In accordance with our Code of Conduct and Community Terms of Use, DO NOT post or attach the following:
Continued non-compliance may result in NetApp Community account restrictions or termination.
Hello,
Re this paragraph:
Locate your application data (databases, logs, and so on) on iSCSI raw device mapping (RDM) LUNs, directly created and connected inside the guest VM using NetApp SnapDrive software (version 6.2 or higher must be installed on guest OS).
Can the LUNs be mapped directly to an in-guest initiator or must they be actual VMware RDM?

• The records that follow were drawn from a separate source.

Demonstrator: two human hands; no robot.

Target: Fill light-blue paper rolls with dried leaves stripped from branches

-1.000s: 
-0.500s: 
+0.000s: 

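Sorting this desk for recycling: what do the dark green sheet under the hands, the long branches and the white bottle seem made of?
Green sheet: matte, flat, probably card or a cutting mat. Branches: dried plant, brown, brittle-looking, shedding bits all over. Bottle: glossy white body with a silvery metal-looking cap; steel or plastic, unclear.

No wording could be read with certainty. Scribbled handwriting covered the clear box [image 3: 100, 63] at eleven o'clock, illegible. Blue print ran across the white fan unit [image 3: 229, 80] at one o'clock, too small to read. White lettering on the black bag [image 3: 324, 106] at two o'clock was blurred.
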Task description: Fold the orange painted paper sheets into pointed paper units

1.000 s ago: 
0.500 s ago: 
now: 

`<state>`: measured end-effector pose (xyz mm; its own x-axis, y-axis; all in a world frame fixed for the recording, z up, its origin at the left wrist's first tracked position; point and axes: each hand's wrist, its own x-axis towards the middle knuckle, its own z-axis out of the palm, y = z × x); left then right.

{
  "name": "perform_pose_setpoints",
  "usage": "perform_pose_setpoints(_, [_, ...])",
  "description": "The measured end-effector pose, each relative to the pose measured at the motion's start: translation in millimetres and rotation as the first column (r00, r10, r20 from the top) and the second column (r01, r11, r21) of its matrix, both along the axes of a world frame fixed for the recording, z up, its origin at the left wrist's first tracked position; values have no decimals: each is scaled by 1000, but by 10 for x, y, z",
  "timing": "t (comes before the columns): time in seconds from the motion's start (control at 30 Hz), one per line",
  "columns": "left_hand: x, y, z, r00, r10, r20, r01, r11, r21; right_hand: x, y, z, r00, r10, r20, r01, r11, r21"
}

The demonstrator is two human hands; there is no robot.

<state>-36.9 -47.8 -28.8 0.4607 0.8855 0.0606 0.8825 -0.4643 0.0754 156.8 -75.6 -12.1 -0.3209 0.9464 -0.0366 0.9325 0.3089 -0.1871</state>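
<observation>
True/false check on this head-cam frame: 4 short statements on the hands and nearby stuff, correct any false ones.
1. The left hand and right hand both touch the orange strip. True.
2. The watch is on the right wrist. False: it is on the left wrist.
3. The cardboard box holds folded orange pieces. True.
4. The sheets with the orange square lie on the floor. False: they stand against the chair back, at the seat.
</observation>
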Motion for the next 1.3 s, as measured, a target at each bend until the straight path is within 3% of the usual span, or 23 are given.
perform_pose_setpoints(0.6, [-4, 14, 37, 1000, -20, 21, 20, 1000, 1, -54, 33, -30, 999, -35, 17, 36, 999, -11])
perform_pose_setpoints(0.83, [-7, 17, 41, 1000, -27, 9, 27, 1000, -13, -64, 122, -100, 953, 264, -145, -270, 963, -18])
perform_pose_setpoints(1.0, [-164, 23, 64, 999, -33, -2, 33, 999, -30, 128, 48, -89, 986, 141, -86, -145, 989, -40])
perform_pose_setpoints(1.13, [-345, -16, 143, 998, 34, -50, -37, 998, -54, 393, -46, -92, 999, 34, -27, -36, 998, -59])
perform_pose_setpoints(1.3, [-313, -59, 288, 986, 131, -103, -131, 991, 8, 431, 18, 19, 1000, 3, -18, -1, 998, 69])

Yes, LUNs can be mapped directly to an in-guest initiator but using RDM would allow for support for advanced features such as MSCS, SRM , and Vmotion. You can also manage the storage from ESX server instead of individually from the vm's.
Hi,
MSCS inside VMware guests is a very hairy topic & in fact it's not supported at all on iSCSI, no matter how disks are mapped: http://www.vmware.com/pdf/vsphere4/r40/vsp_40_mscs.pdf. Having said that, MSCS normally works just fine in both scenarios.
From my experience VMotion works OK with software initiator.

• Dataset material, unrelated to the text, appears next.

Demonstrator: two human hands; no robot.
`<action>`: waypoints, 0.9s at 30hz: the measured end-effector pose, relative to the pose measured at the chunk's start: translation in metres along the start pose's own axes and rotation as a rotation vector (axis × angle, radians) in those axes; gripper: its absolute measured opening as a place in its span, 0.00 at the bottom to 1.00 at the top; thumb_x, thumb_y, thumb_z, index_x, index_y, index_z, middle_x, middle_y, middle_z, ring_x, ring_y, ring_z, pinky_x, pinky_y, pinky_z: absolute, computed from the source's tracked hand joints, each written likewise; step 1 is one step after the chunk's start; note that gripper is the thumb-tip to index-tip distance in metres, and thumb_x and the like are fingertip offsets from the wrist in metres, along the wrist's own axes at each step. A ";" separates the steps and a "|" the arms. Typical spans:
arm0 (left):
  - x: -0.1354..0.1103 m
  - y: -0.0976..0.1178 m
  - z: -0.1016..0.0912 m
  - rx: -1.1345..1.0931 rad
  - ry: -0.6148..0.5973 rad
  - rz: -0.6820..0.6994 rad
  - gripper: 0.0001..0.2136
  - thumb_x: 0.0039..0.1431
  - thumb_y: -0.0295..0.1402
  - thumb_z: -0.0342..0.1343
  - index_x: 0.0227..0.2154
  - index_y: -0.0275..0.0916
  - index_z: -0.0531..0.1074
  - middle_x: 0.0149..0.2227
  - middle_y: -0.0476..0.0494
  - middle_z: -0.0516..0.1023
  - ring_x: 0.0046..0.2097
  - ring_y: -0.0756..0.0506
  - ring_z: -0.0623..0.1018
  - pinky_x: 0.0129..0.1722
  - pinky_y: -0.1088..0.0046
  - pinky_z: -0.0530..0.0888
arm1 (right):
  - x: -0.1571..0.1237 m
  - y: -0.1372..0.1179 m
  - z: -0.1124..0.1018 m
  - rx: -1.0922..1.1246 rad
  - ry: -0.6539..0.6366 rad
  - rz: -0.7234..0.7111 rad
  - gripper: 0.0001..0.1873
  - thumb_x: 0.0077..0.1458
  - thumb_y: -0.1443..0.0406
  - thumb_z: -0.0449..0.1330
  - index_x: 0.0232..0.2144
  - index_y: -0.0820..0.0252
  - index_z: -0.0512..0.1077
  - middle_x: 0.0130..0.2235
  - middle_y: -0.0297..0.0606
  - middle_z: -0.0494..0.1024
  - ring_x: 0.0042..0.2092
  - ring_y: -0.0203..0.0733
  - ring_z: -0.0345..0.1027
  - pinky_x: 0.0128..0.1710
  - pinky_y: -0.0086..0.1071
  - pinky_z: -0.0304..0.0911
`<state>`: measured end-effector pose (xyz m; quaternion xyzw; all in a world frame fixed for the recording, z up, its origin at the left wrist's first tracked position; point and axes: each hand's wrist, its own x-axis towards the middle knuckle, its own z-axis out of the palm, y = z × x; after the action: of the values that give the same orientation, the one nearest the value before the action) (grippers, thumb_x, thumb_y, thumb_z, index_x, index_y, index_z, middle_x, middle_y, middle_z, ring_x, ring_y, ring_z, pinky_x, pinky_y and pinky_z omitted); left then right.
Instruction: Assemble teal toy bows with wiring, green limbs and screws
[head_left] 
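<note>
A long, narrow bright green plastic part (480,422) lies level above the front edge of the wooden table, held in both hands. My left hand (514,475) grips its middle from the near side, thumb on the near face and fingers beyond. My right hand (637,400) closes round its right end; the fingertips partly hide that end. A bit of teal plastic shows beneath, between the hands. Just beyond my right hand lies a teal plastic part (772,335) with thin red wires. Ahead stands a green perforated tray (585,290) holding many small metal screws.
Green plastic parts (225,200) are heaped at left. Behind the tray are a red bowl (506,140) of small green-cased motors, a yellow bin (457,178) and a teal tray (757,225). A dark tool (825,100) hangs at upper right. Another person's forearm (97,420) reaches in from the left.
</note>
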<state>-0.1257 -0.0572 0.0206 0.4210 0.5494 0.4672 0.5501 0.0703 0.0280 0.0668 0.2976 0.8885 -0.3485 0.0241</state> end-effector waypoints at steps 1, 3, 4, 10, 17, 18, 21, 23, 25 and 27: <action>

SRM is another hairy topic, because during failover it reverts target volumes to the latest, 'dirty' SnapMirror update. So for that reason any LUNs containing data should be failed over using relevant SnapManager products anyway.
What I've heard though is that the performance is much better when using iSCSI RDMs, rather than software initiators.
Regards,
Radek
The problem we are having when engineering this solution specifically for SQL Server is how the system databases are replicated to the DR site. We have vSphere 4.0 Update 1 at both locations and have SRM working well. We are using NFS datastores for the OS/binaries and ESX ISCSI Software Initiators RDM LUNs for the application data as detailed in TR-3822. The issue I have come across that I cannot get an answer to is how to replicate my System databases (which reside on their own LUN). Because of the inability (I understand this is an MS limitation) to take a snapshot of the System databases (this is instead backed up to the Snapinfo LUN), I am unable to bring up those databases in a quiesced state on the DR side via SRM. I could manually take snapshots and then SnapMirror them over to the DR site but this is not quiesced and would potentially be unusable. The answer NetApp has provided is to restore the System databases once over to the DR site but because you have a non-quiesced copy of those databases, you are put into a "chicken or egg" situation. You need the system databases online to perform a restore of the system databases but since they are not stable, you cannot start the SQL Services to perform the restore.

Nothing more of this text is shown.